**DIRECTIONS FOR THIS TASK**
Instruction for the data below: set down exactly the lines from the line with "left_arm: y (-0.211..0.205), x" to the line with "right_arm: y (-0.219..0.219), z", inclusive, and no others.

**DATASET EXCERPT**
--

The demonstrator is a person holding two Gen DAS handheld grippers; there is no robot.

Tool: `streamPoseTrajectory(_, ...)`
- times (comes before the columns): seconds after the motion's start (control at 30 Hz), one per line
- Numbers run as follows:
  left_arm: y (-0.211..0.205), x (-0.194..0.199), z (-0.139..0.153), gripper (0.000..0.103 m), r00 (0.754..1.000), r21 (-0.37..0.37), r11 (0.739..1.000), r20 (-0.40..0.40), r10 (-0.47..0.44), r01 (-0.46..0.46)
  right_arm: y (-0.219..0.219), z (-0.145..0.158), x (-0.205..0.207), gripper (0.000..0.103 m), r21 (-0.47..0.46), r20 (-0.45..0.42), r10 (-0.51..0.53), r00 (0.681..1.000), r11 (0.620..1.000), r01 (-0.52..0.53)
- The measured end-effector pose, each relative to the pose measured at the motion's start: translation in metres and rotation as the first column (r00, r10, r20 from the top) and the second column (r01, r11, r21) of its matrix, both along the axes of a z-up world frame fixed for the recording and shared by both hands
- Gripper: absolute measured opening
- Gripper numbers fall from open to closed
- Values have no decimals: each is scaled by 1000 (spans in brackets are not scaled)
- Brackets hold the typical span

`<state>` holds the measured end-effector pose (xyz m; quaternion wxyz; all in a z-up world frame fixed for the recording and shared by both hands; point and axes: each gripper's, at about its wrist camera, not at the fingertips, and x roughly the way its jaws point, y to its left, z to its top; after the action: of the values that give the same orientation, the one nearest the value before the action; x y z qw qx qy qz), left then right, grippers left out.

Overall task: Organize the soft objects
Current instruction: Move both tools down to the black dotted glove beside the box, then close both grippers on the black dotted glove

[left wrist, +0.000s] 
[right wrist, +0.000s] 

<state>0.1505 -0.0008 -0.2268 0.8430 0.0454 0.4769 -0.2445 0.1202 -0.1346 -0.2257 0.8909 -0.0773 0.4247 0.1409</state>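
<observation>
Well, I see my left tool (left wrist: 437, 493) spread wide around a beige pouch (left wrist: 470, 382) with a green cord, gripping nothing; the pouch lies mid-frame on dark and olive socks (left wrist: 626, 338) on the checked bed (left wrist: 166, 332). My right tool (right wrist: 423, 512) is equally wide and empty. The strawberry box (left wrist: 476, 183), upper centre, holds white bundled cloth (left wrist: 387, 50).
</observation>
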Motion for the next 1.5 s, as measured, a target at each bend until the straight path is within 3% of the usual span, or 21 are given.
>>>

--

**OUTPUT OF THE TASK**
  left_arm: y (-0.211..0.205), x (-0.194..0.199), z (-0.139..0.153), gripper (0.000..0.103 m), r00 (0.754..1.000), r21 (-0.37..0.37), r11 (0.739..1.000), r20 (-0.40..0.40), r10 (-0.47..0.44), r01 (-0.46..0.46)
  right_arm: y (-0.219..0.219), z (-0.145..0.158), x (-0.205..0.207), gripper (0.000..0.103 m), r21 (-0.47..0.46), r20 (-0.45..0.42), r10 (-0.51..0.53), r00 (0.681..1.000), r11 (0.620..1.000), r01 (-0.52..0.53)

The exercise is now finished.